[Start of Attachment]

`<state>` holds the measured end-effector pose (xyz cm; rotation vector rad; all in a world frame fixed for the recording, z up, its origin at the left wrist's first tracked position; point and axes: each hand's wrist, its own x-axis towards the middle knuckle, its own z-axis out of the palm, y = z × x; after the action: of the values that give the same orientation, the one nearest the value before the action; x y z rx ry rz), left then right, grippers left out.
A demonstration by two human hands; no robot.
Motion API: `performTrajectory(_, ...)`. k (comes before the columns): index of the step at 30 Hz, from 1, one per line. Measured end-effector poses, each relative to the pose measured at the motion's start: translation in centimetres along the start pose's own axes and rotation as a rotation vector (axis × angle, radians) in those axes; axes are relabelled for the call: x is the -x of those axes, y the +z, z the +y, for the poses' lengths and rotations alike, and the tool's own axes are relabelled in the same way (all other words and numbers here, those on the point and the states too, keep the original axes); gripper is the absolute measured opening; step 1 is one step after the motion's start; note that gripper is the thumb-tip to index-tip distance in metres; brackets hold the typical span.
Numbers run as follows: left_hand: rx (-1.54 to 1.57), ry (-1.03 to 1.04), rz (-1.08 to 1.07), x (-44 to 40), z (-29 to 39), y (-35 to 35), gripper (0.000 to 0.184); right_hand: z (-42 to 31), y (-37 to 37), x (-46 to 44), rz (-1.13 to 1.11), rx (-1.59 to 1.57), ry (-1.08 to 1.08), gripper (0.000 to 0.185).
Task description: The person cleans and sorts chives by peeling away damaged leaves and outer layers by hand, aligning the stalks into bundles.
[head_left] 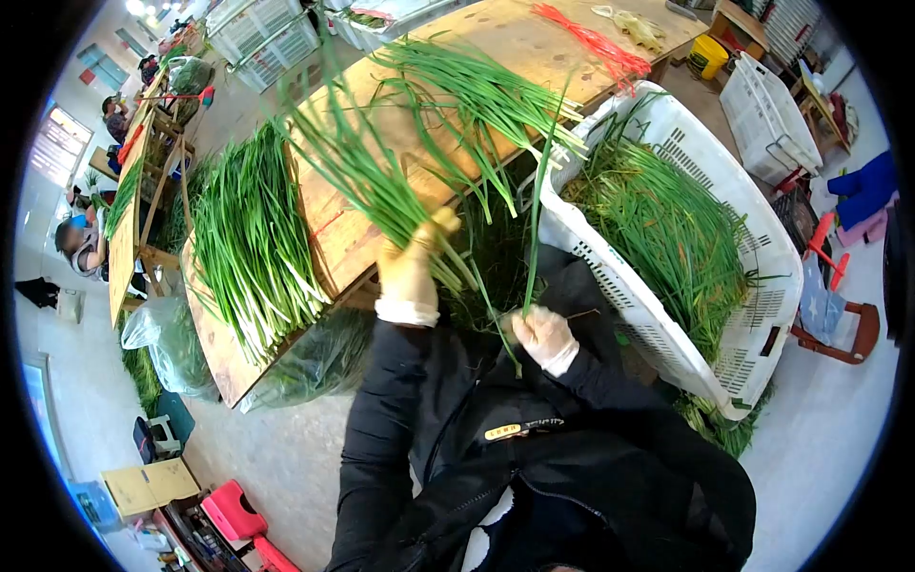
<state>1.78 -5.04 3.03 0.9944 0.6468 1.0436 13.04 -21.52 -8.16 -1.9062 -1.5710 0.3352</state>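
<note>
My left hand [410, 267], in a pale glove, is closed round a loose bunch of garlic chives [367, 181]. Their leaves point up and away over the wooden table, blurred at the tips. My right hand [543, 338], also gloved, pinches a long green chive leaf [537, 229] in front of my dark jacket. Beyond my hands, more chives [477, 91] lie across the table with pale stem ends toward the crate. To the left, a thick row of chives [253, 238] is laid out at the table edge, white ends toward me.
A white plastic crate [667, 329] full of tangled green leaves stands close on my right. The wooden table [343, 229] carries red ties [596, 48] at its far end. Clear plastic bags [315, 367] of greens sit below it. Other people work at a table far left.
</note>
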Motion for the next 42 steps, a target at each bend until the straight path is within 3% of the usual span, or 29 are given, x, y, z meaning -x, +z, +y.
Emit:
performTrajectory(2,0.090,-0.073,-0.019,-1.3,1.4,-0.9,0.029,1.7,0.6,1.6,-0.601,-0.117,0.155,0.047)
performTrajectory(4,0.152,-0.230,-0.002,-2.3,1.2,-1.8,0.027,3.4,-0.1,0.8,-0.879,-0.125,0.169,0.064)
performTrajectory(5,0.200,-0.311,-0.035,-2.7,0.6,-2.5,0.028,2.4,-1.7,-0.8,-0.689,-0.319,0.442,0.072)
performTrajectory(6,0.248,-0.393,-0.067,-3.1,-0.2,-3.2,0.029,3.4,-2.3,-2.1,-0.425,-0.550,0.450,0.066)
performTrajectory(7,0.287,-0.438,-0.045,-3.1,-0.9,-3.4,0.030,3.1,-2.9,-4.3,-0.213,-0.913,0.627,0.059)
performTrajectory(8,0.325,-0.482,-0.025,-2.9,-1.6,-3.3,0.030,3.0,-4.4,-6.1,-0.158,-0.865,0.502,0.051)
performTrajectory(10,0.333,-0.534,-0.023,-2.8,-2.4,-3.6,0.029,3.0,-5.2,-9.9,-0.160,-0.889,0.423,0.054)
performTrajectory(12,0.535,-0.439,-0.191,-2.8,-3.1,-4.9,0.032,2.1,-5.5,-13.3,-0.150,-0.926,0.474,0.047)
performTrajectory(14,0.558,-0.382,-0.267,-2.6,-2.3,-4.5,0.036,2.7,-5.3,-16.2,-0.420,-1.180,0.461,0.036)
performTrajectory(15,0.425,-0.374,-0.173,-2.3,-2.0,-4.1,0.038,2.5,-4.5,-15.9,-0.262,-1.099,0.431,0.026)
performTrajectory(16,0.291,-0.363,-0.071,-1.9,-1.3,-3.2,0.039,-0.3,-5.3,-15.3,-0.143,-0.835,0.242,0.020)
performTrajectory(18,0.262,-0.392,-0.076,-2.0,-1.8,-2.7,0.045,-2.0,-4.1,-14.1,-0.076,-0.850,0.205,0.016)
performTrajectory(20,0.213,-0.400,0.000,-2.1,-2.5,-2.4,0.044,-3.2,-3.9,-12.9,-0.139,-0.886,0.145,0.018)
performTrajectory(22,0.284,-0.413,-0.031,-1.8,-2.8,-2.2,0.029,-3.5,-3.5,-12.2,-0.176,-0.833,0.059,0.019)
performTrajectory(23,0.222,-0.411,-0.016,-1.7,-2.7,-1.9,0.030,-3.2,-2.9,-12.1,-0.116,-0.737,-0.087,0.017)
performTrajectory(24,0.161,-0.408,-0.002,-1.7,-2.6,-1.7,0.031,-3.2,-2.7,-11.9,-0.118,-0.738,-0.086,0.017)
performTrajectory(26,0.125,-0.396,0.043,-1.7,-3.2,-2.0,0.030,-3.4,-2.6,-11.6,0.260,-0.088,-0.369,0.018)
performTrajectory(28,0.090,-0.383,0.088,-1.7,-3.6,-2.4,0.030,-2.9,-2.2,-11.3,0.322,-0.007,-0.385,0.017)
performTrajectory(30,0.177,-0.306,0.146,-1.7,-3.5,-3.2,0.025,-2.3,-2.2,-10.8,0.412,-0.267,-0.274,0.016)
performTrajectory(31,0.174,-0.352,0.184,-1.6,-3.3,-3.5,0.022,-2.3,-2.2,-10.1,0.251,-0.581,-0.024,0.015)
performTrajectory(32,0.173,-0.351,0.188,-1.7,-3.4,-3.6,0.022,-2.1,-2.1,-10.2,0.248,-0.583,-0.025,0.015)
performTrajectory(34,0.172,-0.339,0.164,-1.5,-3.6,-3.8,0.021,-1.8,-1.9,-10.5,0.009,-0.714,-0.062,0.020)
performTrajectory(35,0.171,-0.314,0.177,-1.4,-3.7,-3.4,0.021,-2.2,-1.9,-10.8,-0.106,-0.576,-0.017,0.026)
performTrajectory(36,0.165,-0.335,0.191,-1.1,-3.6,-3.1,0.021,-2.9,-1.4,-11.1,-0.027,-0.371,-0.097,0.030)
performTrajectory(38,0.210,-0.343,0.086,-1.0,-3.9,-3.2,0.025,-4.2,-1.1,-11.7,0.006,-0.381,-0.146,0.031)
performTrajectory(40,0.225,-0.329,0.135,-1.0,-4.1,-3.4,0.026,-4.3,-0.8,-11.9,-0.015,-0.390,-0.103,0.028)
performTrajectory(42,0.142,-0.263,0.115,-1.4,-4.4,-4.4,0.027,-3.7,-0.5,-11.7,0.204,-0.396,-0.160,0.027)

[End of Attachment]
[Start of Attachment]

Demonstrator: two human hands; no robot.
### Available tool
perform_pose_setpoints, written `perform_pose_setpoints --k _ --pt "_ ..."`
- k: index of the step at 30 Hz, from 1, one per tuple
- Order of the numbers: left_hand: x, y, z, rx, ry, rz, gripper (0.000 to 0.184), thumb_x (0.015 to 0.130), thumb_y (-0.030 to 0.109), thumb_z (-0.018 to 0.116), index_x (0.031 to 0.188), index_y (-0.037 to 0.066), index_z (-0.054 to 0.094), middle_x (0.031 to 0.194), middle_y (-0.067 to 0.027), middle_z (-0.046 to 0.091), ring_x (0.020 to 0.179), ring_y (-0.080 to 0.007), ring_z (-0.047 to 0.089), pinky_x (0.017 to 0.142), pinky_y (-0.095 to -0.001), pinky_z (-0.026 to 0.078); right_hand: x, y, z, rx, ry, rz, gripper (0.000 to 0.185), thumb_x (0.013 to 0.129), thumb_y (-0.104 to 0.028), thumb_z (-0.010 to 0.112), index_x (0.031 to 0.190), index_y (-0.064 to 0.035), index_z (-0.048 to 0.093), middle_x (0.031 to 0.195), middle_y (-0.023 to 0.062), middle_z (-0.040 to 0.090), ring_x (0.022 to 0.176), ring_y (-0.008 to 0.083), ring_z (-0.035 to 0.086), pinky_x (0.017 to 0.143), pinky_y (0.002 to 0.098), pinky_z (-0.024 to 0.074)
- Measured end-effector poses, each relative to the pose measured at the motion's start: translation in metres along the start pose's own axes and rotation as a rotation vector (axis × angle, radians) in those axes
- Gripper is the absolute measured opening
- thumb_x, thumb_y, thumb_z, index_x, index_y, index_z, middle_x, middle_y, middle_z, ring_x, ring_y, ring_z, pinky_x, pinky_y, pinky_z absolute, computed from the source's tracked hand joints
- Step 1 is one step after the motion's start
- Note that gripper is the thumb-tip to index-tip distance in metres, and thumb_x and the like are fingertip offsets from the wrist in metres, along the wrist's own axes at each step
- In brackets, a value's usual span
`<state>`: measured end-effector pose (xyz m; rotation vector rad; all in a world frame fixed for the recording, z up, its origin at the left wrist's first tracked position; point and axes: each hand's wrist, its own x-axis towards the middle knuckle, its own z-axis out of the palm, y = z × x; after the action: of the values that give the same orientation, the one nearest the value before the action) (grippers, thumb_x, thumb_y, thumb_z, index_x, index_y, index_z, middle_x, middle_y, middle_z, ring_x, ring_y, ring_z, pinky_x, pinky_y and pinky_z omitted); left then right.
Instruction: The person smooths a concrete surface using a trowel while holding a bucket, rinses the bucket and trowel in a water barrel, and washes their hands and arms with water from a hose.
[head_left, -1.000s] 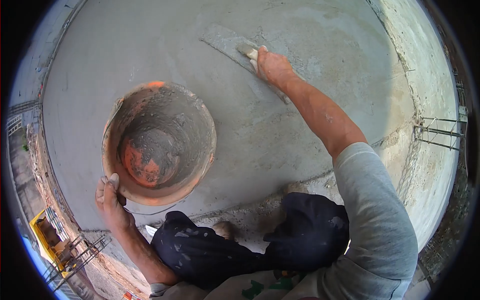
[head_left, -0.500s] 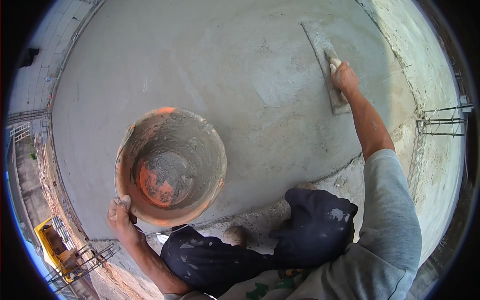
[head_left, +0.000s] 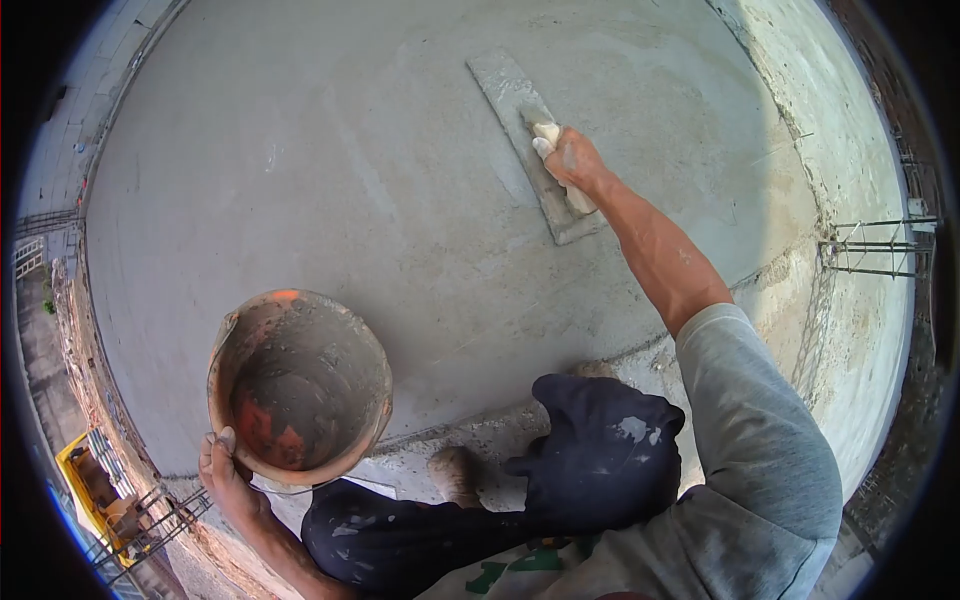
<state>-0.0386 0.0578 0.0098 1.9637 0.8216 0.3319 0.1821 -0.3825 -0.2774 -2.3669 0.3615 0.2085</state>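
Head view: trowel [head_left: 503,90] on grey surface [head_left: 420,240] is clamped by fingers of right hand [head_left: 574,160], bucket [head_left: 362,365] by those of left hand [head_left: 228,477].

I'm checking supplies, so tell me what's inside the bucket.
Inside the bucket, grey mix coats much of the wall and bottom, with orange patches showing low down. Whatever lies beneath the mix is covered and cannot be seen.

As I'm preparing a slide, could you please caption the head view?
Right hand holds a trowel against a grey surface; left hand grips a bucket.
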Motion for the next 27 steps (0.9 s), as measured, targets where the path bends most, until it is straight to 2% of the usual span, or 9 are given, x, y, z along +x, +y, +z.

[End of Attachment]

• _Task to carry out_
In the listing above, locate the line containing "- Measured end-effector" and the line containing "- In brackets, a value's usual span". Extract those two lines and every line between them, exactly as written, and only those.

• _Exercise solution_
- Measured end-effector poses, each relative to the pose measured at the motion's start: translation in metres along the start pose's own axes and rotation as a rotation vector (axis × angle, radians) in those axes
- Gripper is the absolute measured opening
- thumb_x, thumb_y, thumb_z, index_x, index_y, index_z, middle_x, middle_y, middle_z, ring_x, ring_y, ring_z, pinky_x, pinky_y, pinky_z absolute, computed from the source's tracked hand joints
- Step 1 is one step after the motion's start
- Note that gripper is the thumb-tip to index-tip distance in metres, and thumb_x and the like are fingertip offsets from the wrist in metres, along the wrist's own axes at each step
- In brackets, a value's usual span

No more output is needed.